XIAP Regulates Paneth Cell Homeostasis and the Susceptibility to Microbial Triggers of Intestinal Inflammation

Abstract

SummaryInflammatory bowel disease (IBD) is characterized by inappropriate immune responses to the microbiota in genetically susceptible hosts, but pathways that link individual genetic alterations to microbiota-dependent inflammation remain to be identified. Here, we show that loss of X-linked inhibitor of apoptosis protein (XIAP), a gene associated with Mendelian IBD, renders Paneth cells sensitive to microbiota-, tumor-necrosis factor (TNF)- and receptor-interacting protein kinase 3 (RIPK3)-dependent cell death. This is associated with deficiency in Paneth cell-derived antimicrobial peptides and alterations in the stratification and composition of the microbiota.
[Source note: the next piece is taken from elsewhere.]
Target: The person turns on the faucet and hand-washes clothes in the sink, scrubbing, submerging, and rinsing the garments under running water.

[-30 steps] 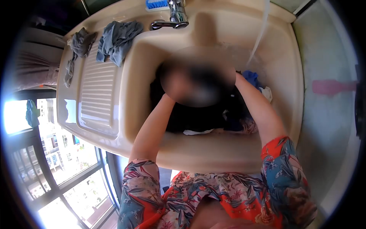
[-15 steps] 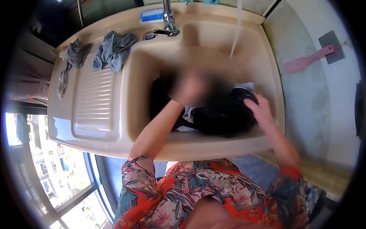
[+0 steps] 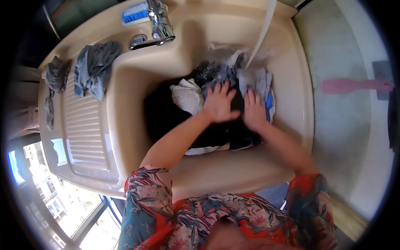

Loss of XIAP is not sufficient to elicit intestinal inflammation, but provides susceptibility to pathobionts able to promote granulomatous ileitis in hosts deficient in XIAP, which can be prevented by administration of a Paneth cell-derived antimicrobial peptide. These data reveal a pathway critical for host-microbial cross-talk, which is required for intestinal homeostasis and the prevention of inflammation, and which is amenable to therapeutic targeting.